#### PROVIDED DATA ####
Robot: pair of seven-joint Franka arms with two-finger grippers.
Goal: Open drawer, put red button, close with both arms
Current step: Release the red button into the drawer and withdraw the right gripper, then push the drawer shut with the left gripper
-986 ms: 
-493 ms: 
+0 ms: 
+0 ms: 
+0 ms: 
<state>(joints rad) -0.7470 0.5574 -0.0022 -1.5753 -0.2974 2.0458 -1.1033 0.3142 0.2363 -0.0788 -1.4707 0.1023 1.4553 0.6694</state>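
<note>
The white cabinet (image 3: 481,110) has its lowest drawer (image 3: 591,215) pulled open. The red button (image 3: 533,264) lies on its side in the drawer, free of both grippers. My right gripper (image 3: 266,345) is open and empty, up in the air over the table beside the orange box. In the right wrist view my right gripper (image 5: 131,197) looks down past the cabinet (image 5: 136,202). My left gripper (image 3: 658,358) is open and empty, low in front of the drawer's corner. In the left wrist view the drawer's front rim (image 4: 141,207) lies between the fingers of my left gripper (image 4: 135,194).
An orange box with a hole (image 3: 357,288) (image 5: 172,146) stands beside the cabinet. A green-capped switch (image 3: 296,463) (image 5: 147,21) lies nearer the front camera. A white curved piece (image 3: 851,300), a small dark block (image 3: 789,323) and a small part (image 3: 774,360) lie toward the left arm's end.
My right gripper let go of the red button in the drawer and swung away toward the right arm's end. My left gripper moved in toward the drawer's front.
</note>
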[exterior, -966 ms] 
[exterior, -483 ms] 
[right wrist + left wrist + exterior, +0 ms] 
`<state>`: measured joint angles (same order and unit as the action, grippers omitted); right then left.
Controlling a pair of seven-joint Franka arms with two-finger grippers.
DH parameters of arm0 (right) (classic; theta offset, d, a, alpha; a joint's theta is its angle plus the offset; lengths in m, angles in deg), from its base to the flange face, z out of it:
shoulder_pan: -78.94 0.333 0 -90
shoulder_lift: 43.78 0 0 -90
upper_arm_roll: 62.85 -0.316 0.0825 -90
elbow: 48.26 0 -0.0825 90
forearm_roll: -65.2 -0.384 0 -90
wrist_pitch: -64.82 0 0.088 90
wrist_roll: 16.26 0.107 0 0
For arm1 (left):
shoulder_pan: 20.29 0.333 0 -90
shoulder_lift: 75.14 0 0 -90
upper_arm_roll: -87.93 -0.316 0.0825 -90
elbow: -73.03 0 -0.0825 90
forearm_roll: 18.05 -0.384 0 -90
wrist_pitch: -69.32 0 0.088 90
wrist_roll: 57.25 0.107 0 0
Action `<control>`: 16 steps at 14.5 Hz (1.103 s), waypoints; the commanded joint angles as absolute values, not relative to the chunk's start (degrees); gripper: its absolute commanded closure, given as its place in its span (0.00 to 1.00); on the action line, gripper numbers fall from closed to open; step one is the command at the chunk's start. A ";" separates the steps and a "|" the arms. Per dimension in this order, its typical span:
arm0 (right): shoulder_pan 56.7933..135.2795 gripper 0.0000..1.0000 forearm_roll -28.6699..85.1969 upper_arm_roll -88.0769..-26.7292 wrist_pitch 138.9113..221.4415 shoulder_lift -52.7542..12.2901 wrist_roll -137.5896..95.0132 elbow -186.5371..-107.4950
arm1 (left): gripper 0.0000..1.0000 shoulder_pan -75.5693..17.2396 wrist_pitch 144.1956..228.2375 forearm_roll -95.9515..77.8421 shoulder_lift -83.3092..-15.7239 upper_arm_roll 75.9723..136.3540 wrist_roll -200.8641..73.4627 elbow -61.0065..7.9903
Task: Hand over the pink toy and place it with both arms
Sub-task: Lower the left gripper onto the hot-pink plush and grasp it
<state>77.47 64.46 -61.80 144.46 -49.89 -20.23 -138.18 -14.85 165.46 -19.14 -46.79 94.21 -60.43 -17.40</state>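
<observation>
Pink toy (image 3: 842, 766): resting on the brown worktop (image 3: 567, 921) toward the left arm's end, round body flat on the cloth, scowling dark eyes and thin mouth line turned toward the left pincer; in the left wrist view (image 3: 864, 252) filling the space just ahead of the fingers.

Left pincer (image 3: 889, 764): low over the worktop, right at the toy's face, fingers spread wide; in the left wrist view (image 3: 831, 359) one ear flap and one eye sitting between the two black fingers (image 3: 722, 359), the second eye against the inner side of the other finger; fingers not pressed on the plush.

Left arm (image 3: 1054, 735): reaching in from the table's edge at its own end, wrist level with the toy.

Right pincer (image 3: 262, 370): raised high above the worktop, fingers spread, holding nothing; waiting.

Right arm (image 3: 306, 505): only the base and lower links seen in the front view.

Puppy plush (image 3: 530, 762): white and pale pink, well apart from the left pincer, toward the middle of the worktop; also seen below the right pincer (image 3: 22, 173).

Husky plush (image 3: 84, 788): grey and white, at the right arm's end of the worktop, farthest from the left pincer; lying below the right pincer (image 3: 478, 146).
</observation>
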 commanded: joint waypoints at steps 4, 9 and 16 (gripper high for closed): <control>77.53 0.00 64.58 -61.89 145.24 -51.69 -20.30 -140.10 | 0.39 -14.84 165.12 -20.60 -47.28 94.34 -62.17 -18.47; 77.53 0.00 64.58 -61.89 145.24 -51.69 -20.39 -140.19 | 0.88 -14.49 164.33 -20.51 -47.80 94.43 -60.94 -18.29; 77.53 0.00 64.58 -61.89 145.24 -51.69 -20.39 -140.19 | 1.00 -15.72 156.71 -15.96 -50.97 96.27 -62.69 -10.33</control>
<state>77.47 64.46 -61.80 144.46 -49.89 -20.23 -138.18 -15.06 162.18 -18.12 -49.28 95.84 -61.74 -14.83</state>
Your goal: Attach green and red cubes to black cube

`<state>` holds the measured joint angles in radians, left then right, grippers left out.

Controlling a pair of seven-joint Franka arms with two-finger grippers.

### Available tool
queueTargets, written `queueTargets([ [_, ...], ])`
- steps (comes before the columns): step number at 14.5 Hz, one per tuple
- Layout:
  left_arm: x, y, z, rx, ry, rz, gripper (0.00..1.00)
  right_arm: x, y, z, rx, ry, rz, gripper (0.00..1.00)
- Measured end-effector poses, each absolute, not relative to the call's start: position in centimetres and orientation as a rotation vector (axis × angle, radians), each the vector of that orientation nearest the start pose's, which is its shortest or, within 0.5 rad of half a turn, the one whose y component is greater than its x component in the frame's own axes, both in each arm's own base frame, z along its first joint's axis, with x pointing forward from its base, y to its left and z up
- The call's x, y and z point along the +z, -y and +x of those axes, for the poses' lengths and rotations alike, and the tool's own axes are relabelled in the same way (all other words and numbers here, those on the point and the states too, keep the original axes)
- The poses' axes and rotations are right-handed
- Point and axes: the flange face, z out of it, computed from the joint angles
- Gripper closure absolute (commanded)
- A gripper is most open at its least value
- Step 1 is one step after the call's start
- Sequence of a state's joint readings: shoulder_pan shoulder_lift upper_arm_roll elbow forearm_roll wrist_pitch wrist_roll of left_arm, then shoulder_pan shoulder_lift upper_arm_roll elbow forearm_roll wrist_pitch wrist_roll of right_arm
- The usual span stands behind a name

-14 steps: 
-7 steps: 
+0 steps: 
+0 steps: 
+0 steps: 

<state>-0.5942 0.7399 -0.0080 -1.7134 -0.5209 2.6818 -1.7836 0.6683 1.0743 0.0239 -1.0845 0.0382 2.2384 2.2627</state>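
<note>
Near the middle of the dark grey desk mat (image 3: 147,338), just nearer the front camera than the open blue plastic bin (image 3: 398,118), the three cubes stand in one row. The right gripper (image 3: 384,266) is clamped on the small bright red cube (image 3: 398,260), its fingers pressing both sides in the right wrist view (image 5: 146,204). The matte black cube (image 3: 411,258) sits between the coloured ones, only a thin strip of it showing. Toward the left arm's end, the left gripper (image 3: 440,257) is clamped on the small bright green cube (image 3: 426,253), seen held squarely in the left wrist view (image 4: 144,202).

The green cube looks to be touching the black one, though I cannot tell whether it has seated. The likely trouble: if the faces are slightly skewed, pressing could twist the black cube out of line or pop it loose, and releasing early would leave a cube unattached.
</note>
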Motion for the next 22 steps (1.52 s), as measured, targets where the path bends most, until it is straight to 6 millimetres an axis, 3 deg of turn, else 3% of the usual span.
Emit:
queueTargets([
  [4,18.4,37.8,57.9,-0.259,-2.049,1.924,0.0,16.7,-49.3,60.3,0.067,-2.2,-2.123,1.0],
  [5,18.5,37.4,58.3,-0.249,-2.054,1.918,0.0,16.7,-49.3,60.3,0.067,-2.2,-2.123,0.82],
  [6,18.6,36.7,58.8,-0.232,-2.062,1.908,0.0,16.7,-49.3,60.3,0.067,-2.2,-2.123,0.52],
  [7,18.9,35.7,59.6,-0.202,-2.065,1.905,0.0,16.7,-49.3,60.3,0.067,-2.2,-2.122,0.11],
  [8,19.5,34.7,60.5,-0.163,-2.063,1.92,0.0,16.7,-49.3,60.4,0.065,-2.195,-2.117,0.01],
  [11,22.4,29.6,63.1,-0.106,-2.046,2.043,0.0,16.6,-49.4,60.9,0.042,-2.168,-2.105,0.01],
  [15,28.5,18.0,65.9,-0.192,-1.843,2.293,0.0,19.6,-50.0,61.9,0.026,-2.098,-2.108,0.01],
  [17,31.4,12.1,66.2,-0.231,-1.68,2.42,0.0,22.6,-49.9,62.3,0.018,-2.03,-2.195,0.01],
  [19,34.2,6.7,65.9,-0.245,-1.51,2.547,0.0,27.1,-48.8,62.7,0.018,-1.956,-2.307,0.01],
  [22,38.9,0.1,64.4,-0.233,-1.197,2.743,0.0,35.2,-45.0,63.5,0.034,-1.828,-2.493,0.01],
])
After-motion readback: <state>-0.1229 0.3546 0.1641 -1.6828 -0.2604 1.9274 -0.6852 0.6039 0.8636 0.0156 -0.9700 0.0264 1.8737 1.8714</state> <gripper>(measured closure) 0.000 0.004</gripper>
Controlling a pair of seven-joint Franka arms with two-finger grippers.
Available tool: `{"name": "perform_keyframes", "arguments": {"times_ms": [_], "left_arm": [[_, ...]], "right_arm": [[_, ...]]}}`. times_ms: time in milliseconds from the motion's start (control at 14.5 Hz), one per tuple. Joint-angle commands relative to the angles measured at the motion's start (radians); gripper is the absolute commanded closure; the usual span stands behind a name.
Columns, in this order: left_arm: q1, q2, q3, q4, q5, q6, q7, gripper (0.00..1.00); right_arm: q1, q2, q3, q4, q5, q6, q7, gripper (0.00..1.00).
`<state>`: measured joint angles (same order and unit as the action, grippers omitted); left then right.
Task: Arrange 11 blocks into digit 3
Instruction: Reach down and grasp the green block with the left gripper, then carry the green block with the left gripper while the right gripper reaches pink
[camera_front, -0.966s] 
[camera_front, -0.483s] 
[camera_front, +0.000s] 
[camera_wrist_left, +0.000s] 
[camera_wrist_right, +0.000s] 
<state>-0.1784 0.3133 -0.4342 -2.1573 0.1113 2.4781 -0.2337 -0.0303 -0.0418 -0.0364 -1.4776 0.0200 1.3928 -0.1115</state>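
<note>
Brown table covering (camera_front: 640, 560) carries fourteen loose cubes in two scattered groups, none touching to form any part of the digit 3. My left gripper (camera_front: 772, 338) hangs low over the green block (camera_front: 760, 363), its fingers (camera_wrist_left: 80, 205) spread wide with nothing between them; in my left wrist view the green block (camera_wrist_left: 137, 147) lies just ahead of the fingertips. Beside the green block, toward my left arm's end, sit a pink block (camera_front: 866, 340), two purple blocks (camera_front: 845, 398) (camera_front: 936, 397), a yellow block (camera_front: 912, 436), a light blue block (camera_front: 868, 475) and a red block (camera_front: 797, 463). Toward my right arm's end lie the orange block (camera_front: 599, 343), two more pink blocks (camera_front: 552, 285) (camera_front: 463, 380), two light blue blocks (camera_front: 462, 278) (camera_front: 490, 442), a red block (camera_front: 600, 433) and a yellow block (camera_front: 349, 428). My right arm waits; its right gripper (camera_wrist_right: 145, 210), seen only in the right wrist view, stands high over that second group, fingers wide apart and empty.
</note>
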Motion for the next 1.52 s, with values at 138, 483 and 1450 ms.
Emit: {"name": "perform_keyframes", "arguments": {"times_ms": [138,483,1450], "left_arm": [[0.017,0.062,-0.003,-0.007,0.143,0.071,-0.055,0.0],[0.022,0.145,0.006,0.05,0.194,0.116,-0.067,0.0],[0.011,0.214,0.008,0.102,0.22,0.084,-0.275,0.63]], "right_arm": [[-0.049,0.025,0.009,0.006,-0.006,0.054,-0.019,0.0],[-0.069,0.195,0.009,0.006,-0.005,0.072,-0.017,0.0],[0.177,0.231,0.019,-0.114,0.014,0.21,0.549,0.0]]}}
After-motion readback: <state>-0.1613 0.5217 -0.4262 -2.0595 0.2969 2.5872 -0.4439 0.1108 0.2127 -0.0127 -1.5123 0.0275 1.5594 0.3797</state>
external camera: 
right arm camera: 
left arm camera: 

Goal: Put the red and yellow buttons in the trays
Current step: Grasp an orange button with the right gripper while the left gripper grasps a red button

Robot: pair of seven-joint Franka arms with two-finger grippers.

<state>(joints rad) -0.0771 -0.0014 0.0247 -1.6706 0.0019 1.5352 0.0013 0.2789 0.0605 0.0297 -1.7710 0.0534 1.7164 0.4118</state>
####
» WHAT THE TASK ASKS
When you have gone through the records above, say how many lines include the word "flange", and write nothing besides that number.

» EXERCISE RESPONSE
2